Will get back when I've tested it more,


Thoughts on Google Wave and Wordpress

Wow, I sure am talking about Google a lot lately. I guess everyone is. Anyway, I've been reading a little more about Google Wave, and something just occurred to me. Wave is designed so you can embed it into your website, making your comment section itself a Wave.

That considered, what if Google gave you the option to slap your own domain on a wave, add robust theme support, and made a Wave publicly available to read (with one or more admins who could edit)? Then you'd have a pretty cool blogging engine. I'm on Wordpress right now, and I like it a lot. However, my internet connection at home is SLOW. Navigating the Dashboard just to post is fine, but after typing a post I go through a process of proofreading it (2nd time), editing it again, publishing it again, proofreading it AGAIN, and then if there are no problems I'm done. Hitting Edit and waiting for the Dashboard to load, then waiting for the post to re-load can get pretty time consuming. This added to the amount I spend anyway obsessing over any particular post means blogging can eat up a lot of my time. How much cooler would it be to be able to change the text on the same page I'm viewing it on? Meaning, this actual text you're reading right now. If I've just posted, then my site knows who I am, why should I have to keep returning to the Dashboard to edit?

Well, one reason would be, what if I leave my site open and I accidentally hit some keys, editing the post? There's a lot of different ways that could happen. What if, instead, the edit button on my site activates 'edit mode,' but doesn't take me to the Dashboard? Instead, I edit it there, as it appears, and save it, closing the mode. Ideally Wordpress should also save revisions in case something does accidentally happen. When an admin is previewing his or her site, the post could have two options side-by-side: Edit (on screen), or EiD (edit in Dashboard). Sound good to me.

Too bad I don't have the time, money or skills to make this happen.


Friday, July 17, 2009

Sick of it!

This stupid external hard drive keeps disconnecting on me and I'm sick of it! I have shit to do, and I'm stuck waiting for the last application of super glue to dry, so I can tape the SSD up and start copying my files over. Why God, why??? WHY MEEEEEEEE!!?!?!!?!?!?!?!?!?!?!?!?!???!??!???


Why it's generally a good idea to stay in bed all day

Here I sit at my computer, barely up for the day, and I've already corrupted some important files and gotten super glue in the Micro USB port of a solid state drive (SSD).

I'm only up for a short bit anyway. I went to bed late, I woke up with an idea, and I'll probably go back to bed in a few hours, after this is done. Yeah, I'm weird like that.

I don't know if it's my Targus USB dock or a fluke in the WD Passport, the drive keeps disconnecting randomly. It also seems to disconnect any time I plug or unplug other items into the USB dock. This is what corrupted a bunch of my files, luckily it's for work so I keep everything backed up. I'd plug the Passport drive directly into my case's front USB port, but my mobo doesn't seem to supply enough power for it, thus the reason for the USB dock in the first place. I only need 8-12 GB for this project, so I decided I'd do a full scan of my 32GB Corsair Flash Voyager USB stick, which has been giving me problems lately. Well, tests show that the Corsair is full of physical errors, and probably too old to get a new one under warranty--not that it would make a difference, I need something NOW. I decided to sleep on it.
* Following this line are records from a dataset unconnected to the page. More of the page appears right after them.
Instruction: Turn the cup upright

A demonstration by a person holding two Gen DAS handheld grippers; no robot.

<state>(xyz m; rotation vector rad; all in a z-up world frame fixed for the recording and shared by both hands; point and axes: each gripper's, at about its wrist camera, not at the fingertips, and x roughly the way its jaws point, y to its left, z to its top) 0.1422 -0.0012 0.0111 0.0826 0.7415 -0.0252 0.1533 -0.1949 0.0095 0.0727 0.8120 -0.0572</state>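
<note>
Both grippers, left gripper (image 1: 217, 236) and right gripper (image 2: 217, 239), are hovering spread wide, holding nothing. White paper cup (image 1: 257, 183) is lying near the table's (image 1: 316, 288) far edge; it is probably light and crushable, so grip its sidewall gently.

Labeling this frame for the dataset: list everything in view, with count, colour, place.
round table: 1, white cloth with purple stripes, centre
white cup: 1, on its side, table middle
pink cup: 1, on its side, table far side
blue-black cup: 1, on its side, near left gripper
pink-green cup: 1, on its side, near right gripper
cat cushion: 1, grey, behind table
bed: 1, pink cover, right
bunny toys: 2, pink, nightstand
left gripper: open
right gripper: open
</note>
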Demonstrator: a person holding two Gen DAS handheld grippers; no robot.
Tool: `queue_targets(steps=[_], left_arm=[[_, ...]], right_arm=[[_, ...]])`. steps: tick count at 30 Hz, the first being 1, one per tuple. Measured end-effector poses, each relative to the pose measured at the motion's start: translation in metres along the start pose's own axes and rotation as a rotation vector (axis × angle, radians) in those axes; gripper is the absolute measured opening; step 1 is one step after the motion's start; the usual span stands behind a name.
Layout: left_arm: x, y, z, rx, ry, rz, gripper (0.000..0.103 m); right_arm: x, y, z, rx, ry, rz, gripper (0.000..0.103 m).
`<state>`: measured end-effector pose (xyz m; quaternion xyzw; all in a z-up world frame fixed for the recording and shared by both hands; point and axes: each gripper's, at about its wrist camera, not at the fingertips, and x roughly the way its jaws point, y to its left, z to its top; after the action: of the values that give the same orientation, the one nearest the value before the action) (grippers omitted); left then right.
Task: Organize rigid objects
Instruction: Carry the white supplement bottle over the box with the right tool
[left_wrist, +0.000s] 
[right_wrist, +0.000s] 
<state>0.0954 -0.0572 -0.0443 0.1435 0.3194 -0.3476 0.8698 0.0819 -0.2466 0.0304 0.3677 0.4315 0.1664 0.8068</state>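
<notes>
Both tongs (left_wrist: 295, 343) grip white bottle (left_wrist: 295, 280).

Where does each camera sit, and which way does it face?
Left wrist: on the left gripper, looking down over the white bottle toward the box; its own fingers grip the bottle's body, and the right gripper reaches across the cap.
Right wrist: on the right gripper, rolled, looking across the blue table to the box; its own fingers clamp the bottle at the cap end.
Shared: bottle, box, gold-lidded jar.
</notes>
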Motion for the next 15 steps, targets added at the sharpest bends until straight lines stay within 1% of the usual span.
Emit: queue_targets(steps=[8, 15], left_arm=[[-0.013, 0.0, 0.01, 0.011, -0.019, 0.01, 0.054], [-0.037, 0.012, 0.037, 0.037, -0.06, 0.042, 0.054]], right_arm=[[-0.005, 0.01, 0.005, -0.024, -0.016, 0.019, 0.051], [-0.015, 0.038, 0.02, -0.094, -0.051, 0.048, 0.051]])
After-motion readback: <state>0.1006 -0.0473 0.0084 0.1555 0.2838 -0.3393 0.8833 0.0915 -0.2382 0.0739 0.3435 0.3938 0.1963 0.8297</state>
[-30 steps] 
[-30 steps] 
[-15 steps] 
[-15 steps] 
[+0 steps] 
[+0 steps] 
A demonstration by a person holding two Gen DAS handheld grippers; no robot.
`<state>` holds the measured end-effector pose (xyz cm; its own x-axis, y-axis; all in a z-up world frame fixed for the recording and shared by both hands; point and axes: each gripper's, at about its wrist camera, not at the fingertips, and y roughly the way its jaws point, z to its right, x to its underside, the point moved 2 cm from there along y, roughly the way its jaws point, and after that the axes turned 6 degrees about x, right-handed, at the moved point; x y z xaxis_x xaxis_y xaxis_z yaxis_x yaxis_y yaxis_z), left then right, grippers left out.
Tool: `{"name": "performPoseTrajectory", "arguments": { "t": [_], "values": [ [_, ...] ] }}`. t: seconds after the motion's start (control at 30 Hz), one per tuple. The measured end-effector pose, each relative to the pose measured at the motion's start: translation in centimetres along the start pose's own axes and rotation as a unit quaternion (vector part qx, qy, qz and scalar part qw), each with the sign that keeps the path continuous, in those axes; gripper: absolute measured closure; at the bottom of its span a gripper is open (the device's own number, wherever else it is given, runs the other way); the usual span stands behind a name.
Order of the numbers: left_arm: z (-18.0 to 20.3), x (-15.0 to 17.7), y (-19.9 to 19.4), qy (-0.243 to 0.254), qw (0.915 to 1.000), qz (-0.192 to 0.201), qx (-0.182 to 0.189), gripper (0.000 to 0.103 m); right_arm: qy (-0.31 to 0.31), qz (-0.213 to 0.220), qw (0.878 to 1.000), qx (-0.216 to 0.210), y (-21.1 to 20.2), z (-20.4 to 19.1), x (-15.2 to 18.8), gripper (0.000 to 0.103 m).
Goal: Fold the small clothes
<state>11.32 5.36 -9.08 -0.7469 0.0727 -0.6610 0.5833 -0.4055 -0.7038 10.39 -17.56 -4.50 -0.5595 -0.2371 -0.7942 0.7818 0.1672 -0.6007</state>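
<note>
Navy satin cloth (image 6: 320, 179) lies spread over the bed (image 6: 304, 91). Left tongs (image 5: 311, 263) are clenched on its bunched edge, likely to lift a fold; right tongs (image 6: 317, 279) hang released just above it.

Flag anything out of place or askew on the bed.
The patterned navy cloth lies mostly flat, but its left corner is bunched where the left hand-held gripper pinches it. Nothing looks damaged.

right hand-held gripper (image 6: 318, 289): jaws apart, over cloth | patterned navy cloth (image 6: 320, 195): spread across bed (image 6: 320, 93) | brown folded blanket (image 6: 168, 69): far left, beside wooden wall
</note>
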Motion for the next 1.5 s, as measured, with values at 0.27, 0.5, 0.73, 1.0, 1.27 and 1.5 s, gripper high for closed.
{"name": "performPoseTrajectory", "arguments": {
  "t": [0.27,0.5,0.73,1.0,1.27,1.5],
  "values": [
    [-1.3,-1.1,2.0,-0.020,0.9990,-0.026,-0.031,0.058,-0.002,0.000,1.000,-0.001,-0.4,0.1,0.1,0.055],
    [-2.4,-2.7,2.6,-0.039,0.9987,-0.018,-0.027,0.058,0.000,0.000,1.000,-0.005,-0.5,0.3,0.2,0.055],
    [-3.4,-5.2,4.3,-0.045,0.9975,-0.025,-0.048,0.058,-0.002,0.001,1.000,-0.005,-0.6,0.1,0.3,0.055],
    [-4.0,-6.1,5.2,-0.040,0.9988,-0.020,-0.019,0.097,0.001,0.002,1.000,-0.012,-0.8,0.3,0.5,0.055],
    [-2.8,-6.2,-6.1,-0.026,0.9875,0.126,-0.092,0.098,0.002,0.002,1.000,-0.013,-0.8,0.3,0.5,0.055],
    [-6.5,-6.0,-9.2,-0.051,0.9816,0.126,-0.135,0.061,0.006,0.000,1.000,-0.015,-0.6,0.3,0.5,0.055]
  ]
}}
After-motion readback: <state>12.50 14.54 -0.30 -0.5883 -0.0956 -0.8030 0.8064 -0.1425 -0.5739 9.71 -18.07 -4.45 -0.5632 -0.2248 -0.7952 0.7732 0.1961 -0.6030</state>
I woke up, remembering the 16GB Runcore SSD I bought for my eee901, which I later replaced with a 32GB one. It has a micro USB port on it, so I can use it as an external storage device. It's also lightning fast. The main problem is the flimsiness of the micro USB port. I used the 32GB one externally for a while, and the port eventually became loose, the solder coming off at the one of the connections. I decided I'd use this SSD, but first I'd reinforce the port and it's solder points with some super glue. I've done this before with USB stick drives that bent back and forth a little too much for my tastes, and it works great. This is what made me get up--I decided to glue it right away so it'd be dry and ready for wrapping with electrical tape later this afternoon.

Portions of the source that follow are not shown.